◆ What is needed:
Exact copy, pictures excluded: please retype the lines from the start of the material through the line containing "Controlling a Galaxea", both ends included, and nothing more.

◆ Data block:
"""

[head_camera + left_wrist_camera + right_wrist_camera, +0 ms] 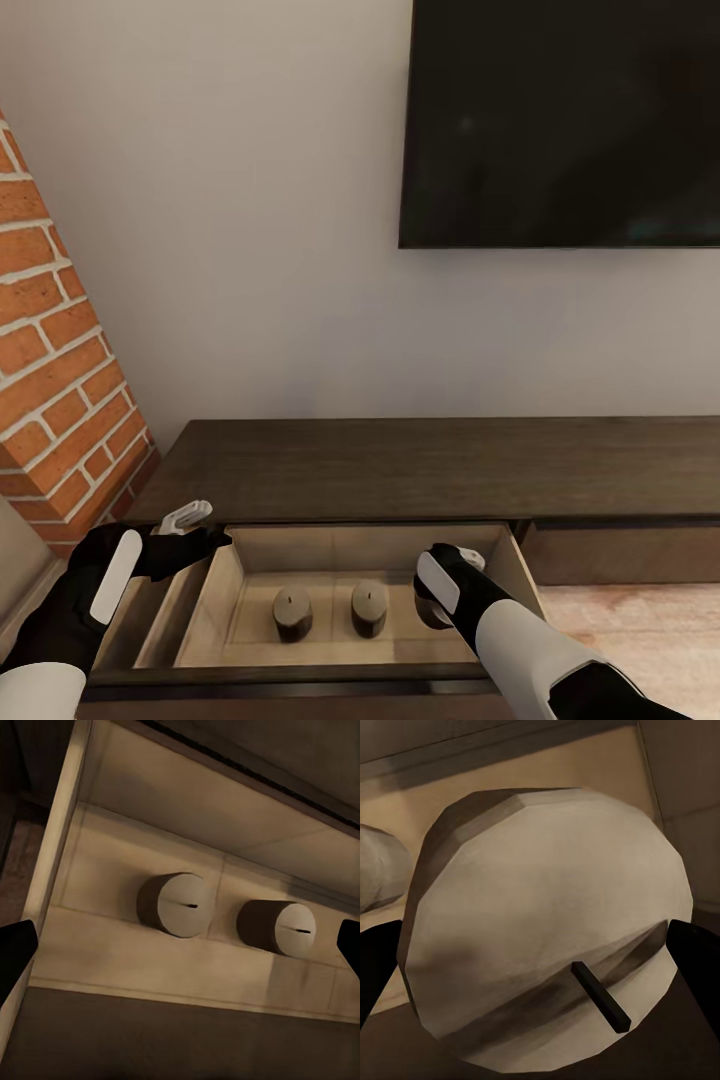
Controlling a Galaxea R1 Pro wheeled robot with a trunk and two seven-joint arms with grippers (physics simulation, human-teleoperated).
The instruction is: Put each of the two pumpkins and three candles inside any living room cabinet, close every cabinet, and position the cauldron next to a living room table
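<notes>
Head view: long dark-brown cabinet (440, 465) against a pale wall, black television (565, 120) mounted above, brick column (60, 370) at the left edge. One wide drawer (235, 575) pulled out, pale beige inside, with two short grey candles (292, 612) standing upright side by side on its floor, each with a small dark wick. Third candle (428, 608) just right of that pair, mostly hidden behind the right gripper (440, 590), lowered into the drawer near its right wall. Left gripper (190, 530) poised at the drawer's left rear corner, above the rim, carrying nothing. Left wrist view: same two candles (176, 904) seen from above, near each other but apart, round tops showing thin wick lines; dark fingertips (15, 956) far out at both edges, spread wide, nothing between. Right wrist view: third candle (547, 926) looming close, pale faceted top with a short dark wick, black fingertips (697, 960) flanking both sides of it; spread to the candle's width, but contact with its sides impossible to tell. Part of a neighbouring candle at the frame's edge.
</notes>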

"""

◆ Response below:
[head_camera + left_wrist_camera + right_wrist_camera, +0 ms] 
Controlling a Galaxea R1 Pro wheeled robot with a trunk and two seven-joint arms with grippers (physics simulation, human-teleoperated).

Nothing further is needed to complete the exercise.